### How to complete this task
The lines to copy from the listing below are those that contain the string "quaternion".

### Extracted data

============

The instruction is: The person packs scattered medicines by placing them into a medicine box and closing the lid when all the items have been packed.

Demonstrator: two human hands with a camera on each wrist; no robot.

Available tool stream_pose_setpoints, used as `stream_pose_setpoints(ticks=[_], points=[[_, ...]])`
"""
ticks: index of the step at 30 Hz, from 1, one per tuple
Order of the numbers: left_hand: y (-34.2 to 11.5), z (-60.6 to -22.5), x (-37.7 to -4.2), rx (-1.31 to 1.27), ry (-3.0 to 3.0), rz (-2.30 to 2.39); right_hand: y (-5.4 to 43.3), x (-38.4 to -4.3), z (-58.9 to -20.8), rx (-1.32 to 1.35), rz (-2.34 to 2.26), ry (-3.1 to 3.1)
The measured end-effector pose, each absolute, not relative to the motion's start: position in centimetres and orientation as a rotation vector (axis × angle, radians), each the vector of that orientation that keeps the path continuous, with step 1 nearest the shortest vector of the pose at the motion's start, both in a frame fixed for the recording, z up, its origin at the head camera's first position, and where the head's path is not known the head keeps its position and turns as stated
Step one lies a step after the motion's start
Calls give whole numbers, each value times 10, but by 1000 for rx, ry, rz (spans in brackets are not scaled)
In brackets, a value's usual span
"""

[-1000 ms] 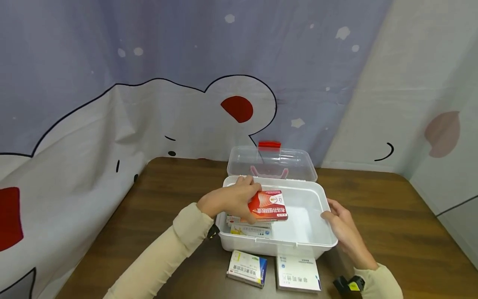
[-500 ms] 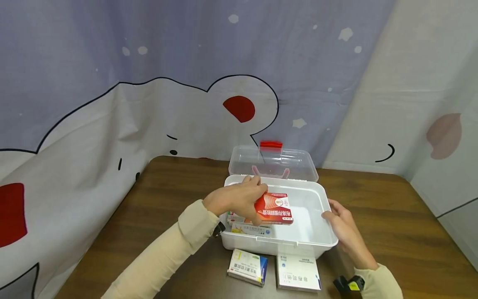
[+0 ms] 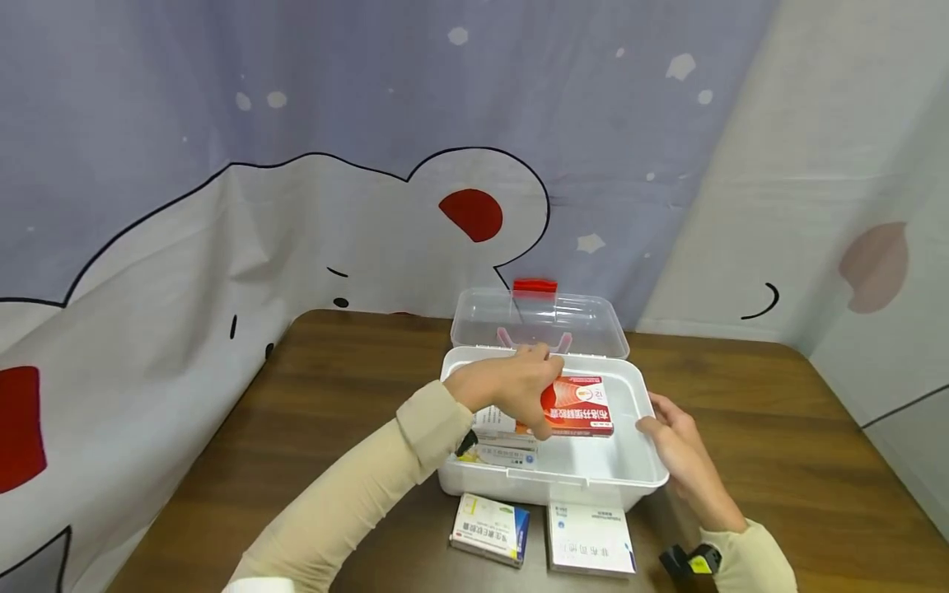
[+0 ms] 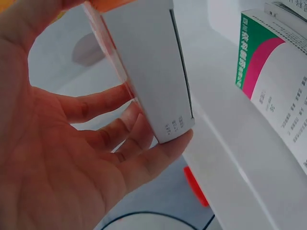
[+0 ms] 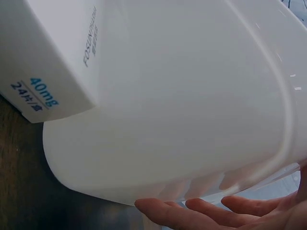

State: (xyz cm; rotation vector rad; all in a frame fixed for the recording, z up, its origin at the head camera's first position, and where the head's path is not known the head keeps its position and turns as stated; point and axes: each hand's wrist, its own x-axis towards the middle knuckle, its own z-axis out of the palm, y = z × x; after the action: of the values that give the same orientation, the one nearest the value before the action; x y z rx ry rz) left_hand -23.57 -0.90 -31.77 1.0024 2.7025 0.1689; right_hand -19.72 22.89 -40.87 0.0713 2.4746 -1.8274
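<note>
My left hand (image 3: 511, 387) grips a red and white medicine box (image 3: 586, 408) over the middle of the white plastic storage box (image 3: 608, 486). In the left wrist view the medicine box's plain white end (image 4: 144, 62) faces the camera, with fingertips along its edges. Several medicine boxes (image 3: 507, 455) lie in the left part of the storage box; one with a green and pink end (image 4: 273, 72) shows in the left wrist view. My right hand (image 3: 685, 461) holds the storage box's right side, thumb at the rim and fingers (image 5: 206, 215) along the outer wall.
The clear lid (image 3: 578, 321) with its red latch (image 3: 535, 287) stands folded back behind the storage box. On the wooden table (image 3: 334, 395) in front lie a white and blue medicine box (image 3: 489, 529) and a larger white one (image 3: 591, 537). A patterned curtain (image 3: 371, 82) hangs behind.
My left hand has carried the red medicine box rightward, from above the left stack toward the middle of the storage box. More of the stacked boxes show. The right hand has stayed put.
</note>
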Motion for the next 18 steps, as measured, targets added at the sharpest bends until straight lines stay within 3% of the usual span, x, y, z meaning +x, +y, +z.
stream_pose_setpoints(ticks=[18], points=[[29, -348, -252, 995, 2597, 10, 229, -197, -408, 68, -1856, 2441]])
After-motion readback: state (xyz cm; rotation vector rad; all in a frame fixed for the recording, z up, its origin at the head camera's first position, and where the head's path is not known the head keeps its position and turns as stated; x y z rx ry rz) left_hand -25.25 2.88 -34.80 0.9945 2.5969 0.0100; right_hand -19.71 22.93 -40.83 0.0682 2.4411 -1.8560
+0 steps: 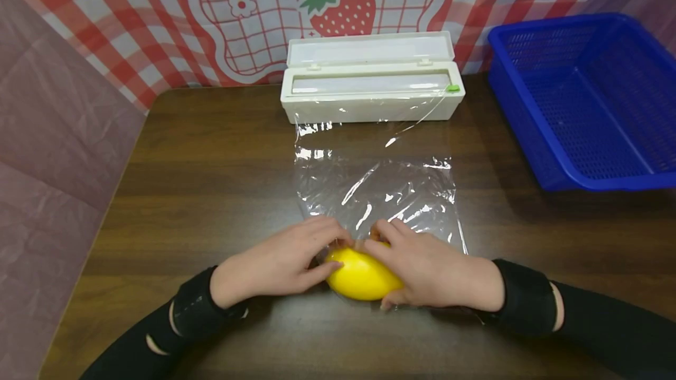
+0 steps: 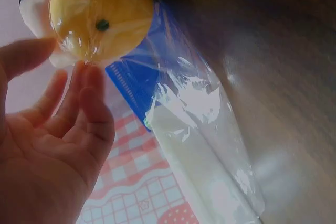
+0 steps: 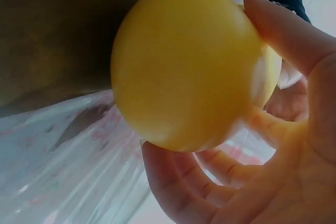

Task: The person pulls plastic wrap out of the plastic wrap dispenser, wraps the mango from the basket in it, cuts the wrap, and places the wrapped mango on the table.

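Note:
A smooth yellow oval fruit (image 1: 364,277) lies near the front of the table, with clear plastic wrap (image 1: 369,192) running back from it to the white wrap dispenser (image 1: 372,107). My left hand (image 1: 287,257) holds the fruit's left end, thumb on its side and fingers curled over the far edge. A small dark green stem spot shows through film in the left wrist view, on the yellow fruit (image 2: 105,3). From the right, my right hand (image 1: 422,265) grips the fruit with thumb in front and bent fingers behind, seen also in the right wrist view.
The dispenser's lid (image 1: 369,48) stands raised, and a green slider (image 1: 453,88) sits at its right end. A blue plastic basket (image 1: 533,110) is at the back right. Behind the brown table (image 1: 211,163) hangs a red checked cloth (image 1: 148,16) with a strawberry print.

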`<state>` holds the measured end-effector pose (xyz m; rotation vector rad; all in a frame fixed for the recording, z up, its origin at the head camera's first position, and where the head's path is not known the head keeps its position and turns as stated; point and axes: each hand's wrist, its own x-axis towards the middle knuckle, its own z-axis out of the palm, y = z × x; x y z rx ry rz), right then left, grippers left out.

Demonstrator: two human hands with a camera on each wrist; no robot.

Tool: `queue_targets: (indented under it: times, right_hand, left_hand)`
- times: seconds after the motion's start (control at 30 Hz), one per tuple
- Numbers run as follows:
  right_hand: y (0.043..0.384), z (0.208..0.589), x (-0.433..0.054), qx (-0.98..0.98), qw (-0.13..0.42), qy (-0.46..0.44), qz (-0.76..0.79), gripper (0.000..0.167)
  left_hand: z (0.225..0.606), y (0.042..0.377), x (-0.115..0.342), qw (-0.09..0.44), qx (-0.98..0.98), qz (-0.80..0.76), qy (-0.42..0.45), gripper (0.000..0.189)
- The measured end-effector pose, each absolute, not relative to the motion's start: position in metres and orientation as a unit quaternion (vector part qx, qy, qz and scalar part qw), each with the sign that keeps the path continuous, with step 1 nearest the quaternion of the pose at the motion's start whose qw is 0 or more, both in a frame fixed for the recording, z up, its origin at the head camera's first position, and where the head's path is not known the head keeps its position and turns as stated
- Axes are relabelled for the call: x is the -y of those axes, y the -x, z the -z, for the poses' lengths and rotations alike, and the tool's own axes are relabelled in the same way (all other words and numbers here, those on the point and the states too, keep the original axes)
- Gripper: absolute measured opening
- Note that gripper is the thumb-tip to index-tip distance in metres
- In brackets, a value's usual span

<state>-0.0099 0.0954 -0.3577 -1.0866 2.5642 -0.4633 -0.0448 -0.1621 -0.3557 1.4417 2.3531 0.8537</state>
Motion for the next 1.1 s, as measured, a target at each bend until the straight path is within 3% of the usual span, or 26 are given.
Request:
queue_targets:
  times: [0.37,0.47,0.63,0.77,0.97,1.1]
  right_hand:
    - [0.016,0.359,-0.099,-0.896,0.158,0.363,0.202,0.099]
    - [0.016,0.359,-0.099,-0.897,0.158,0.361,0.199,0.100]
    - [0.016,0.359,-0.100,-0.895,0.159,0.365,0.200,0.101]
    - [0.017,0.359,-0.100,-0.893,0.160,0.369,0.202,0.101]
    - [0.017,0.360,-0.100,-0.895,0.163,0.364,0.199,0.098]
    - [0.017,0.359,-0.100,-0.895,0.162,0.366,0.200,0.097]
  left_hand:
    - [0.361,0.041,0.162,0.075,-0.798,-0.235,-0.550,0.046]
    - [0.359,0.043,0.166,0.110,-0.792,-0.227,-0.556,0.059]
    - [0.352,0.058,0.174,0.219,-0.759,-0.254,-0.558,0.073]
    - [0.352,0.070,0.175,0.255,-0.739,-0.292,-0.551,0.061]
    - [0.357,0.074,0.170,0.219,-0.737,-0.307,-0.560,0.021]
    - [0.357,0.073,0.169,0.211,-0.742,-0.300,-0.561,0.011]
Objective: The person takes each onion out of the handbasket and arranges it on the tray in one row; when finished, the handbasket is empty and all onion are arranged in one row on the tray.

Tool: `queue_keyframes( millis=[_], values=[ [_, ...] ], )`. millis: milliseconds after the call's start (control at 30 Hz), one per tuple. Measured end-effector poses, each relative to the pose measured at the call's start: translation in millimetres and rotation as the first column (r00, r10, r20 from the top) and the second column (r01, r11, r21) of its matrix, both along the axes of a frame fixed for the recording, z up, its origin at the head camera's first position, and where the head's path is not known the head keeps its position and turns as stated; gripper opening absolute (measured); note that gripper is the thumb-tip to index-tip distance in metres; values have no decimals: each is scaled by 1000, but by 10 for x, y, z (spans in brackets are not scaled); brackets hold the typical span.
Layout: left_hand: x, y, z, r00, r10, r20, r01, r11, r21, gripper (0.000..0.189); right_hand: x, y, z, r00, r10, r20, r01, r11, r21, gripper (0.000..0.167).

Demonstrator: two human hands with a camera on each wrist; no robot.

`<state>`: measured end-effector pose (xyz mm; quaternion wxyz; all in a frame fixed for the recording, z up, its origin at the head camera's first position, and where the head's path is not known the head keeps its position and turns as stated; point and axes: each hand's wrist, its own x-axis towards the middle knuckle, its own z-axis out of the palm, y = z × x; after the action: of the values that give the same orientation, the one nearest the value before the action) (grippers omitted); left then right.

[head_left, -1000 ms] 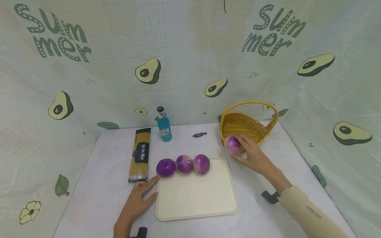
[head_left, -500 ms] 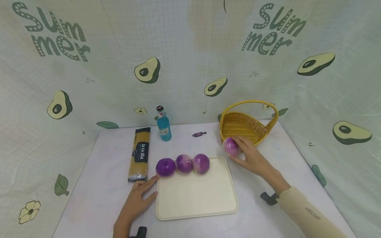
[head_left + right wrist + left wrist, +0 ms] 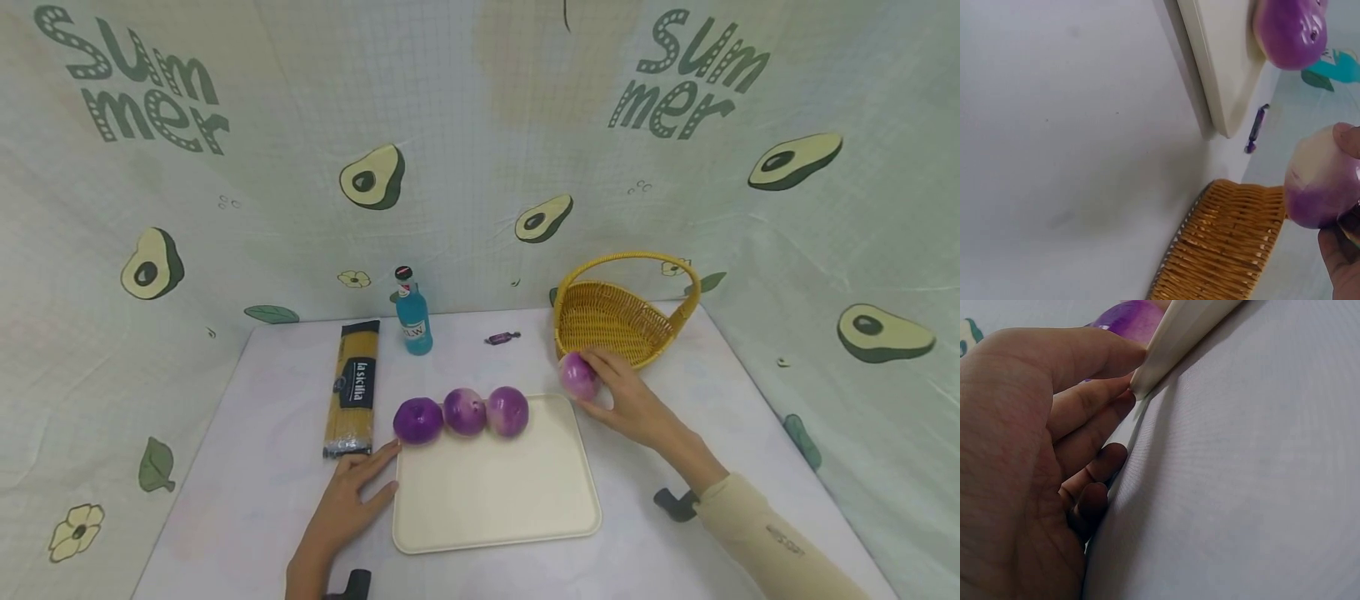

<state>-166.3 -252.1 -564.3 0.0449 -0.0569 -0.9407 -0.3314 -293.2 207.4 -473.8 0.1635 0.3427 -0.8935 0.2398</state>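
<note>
In the head view my right hand (image 3: 626, 398) holds a round purple-and-white turnip (image 3: 578, 376) between thumb and fingers, in front of the wicker basket (image 3: 603, 321) and just off the far right corner of the cream tray (image 3: 498, 500). The right wrist view shows this turnip (image 3: 1319, 181) raised above the table. Along the tray's far edge sit a dark purple turnip (image 3: 417, 421) and two paler ones, a middle turnip (image 3: 465, 412) and a right turnip (image 3: 507, 412). My left hand (image 3: 348, 504) touches the tray's left side with fingertips and thumb, its fingers fairly straight.
A pack of spaghetti (image 3: 352, 387) lies left of the tray. Behind the tray stand a blue bottle (image 3: 413, 317) and a small wrapped candy (image 3: 502, 338). The basket's tall handle (image 3: 630, 257) arches up near the back cloth.
My right hand has moved slightly left and nearer with the turnip, away from the basket toward the tray. The left hand stays at the tray's edge.
</note>
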Motion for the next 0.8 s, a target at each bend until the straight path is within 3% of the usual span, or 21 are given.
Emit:
queue_keyframes(
  millis=[267,500,800],
  values=[
    [14,4,5,1000,4,-7,-4,1000,-14,57,30,-41,-21,1000,11,20,-11,1000,1,81],
    [18,16,31,997,27,66,-27,1000,-1,57,52,-59,-32,1000,22,22,-22,1000,2,81],
    [20,10,57,997,22,78,-21,1000,-9,59,86,-73,-73,999,31,7,-31,1000,-5,80]
  ],
)
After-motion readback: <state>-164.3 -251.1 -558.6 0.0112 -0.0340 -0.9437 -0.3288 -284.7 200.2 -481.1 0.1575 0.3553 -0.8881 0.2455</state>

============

### Answer to this task
- The measured end-effector pose, each absolute, not relative to the motion's start: position in metres and orientation as a unit quaternion (vector part qx, qy, qz and scalar part qw), each with the sign that keeps the path continuous, with step 1 nearest the quaternion of the pose at the motion's start whose qw is 0 or more, both in a frame fixed for the recording, z up, its origin at the head camera's first position, and where the head's path is not known the head keeps its position and turns as stated
`<state>`: measured end-effector pose (xyz mm; quaternion wxyz; all in a frame fixed for the recording, z up, its origin at the head camera's first position, and where the head's path is not known the head keeps its position and turns as stated; point and axes: each hand's wrist, its own x-axis towards the middle knuckle, its own z-axis out of the palm, y = z × x; after the action: of the values that give the same orientation, the one nearest the value before the action) (grippers omitted); left then right.

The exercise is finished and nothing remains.